A Los Angeles City Council committee approved a motion Wednesday that would complete the city’s formal review of a proposed temporary bridge housing facility in Hollywood, and also moved to evaluate a site in Westlake that would serve as an alternative to a proposed Koreatown temporary shelter which sparked protests.
The Hollywood site at 1533 Schrader Blvd. had a construction and development plan approved by the Homelessness and Poverty Committee, and City Councilman Mitch O’Farrell has said it could become the second temporary housing facility to open in the city as part of Mayor Eric Garcetti’s “Bridge Home” program.
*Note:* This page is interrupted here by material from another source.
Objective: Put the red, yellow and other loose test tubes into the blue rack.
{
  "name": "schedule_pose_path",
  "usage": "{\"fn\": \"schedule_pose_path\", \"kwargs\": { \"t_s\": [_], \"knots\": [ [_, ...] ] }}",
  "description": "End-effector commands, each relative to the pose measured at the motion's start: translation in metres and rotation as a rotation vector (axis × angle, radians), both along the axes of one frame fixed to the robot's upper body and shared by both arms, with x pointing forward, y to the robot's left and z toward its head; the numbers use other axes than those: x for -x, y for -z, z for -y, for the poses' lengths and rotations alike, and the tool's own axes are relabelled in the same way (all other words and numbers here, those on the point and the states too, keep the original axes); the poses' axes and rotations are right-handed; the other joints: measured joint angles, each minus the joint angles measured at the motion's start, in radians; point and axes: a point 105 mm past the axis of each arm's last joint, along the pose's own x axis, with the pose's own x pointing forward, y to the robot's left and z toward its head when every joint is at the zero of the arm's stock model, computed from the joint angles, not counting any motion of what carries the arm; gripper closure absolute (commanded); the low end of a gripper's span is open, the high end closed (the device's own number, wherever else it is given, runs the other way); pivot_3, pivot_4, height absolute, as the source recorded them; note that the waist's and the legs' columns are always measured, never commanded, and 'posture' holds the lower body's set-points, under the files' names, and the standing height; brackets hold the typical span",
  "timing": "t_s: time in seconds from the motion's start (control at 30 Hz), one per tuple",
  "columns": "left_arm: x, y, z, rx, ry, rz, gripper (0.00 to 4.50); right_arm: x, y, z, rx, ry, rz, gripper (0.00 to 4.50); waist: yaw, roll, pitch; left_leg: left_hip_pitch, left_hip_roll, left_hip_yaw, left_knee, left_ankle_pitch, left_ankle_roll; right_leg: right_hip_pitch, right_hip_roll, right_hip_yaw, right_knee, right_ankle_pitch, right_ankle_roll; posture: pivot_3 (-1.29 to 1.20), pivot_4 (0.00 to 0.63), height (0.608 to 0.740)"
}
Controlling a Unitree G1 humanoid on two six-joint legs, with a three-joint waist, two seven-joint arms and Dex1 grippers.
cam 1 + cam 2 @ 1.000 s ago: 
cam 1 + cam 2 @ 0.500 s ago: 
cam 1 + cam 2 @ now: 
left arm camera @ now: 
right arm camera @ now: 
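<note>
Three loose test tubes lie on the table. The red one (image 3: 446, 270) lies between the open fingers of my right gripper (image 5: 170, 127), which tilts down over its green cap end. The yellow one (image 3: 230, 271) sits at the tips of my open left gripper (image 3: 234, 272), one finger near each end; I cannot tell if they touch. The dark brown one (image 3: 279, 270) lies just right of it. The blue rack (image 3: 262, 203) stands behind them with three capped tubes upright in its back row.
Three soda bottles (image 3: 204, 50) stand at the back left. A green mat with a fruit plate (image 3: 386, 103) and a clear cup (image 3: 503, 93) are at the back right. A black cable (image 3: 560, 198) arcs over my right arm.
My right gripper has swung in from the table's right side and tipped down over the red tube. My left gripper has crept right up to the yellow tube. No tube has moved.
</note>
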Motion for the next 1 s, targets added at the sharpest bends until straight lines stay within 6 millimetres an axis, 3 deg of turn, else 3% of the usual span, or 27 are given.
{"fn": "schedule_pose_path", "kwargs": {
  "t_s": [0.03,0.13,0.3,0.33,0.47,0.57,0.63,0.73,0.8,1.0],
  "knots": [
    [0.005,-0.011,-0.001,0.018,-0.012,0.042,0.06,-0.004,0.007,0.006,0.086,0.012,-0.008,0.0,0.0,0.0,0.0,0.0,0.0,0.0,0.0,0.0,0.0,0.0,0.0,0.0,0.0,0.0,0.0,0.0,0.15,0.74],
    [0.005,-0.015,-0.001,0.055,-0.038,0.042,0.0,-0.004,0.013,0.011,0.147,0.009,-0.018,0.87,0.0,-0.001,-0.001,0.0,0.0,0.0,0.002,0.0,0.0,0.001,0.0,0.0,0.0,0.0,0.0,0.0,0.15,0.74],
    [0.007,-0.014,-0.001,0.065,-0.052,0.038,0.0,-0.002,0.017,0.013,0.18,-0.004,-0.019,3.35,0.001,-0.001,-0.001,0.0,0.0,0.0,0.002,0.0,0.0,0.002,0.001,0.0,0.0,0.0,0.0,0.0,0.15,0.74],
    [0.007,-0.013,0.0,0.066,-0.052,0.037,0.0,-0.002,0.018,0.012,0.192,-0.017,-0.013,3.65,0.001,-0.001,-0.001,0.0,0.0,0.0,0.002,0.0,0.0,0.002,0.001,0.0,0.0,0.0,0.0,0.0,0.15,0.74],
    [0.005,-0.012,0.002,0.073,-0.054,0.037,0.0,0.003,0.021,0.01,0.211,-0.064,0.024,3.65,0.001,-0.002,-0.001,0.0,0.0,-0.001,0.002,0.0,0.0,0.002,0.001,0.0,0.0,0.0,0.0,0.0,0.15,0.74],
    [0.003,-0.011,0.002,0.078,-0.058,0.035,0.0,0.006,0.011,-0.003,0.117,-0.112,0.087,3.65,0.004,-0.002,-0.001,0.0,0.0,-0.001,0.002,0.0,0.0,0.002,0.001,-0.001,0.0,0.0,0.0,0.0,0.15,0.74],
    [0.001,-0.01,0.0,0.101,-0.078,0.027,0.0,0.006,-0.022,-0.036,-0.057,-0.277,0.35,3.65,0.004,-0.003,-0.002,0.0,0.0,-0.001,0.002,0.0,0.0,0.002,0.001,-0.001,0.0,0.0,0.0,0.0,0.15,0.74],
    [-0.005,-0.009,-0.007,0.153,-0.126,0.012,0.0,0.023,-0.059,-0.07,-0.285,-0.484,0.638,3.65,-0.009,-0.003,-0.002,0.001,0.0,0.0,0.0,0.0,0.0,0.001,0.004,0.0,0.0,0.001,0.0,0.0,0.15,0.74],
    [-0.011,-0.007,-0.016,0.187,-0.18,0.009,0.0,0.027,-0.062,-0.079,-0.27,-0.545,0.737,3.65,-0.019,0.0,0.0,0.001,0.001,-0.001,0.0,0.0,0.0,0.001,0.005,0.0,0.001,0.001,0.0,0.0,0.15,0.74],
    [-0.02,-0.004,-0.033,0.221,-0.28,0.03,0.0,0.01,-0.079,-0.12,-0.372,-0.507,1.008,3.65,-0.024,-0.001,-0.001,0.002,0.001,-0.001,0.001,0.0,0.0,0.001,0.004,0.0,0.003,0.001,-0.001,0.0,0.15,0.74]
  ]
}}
Garcetti and the City Council have dedicated $20 million for the Bridge Home program in the current fiscal year, and Garcetti also said tens of millions more could be available now that the state is expected to provide the city with $85 million in budget surplus money for homeless programs. The goal is to have at least one temporary facility in each of the 15 council districts.
The Bridge Home program would install shelters in the from of trailers, large tents or empty buildings with 24-hour security and on-site support workers who would offer services and attempt to transition people into permanent supportive housing or drug treatment programs. The shelters would be designed to generally hold several dozen to 100 people.
The proposed facility in Hollywood would be open for up to three years and temporarily house up to 70 people at a time, and provide them with numerous support services.
The site would include a 7,200-square-foot tent structure, a hygiene trailer, an administrative trailer, an outdoor dining area and storage space.
“We need more immediate solutions to get homeless individuals off the street and into a safe, clean environment,” O’Farrell said last month. “We are moving forward together, and my office has been meeting with stakeholders adjacent to this parking lot, located at 1533 Schrader Blvd. The response has been positive — and the community understands we need to act.”
The city has completed one temporary shelter near the El Pueblo historical monument as part of the effort to open temporary shelters in large tents, trailers or empty buildings to help control the massive growth of the city’s homeless population, which has spiked in recent years to more than 31,000.
Garcetti and other leaders celebrated its opening Wednesday, with people expected to move in on Monday.
The Los Angeles Homeless Services Authority is recommending that the proposed Hollywood facility be operated by two service providers with experience in Hollywood: PATH and The Center at Blessed Sacrament.
If approved by the full council, O’Farrell’s office said construction could begin as early as October and be completed in January.
Garcetti’s office said 10 temporary shelter sites are in the development stage, and the Schrader site will join a site in the Hollywood area at 1215 Lodi Place in the active construction phase if the full City Council approves the plan. The Lodi site is a YMCA that could provide 64 beds.
A city-owned Koreatown parking lot at 682 S. Vermont Ave. was the first identified to be part of the Bridge Home program, with Garcetti and City Council President Herb Wesson holding a news conference there on May 2 to officially launch the entire program.
However, following a series of protests and significant backlash in Koreatown, with some residents saying the proposed site was too close to schools and businesses, Wesson said in June he would hold more meetings and consider other sites, and the vote by the Homelessness and Poverty Committee specifically replaced the reports being asked for regarding the Vermont Avenue site to be transferred to a site at Wilshire Boulevard and Hoover Street in Westlake, where a pair of city-owned tennis courts are located.
The reports ask various departments to determine if the property is suitable for development as a crisis and bridge housing facility.
The Westlake site is about a half-mile from the Vermont Avenue parking lot. Vanessa Rodriguez, a spokeswoman for Wesson, said the Vermont Avenue site is now being considered for senior affordable housing.
The committee also voted to evaluate sites at 7621 Canoga Ave., 7915 Beverly Blvd., and 1018 Hilgard Ave.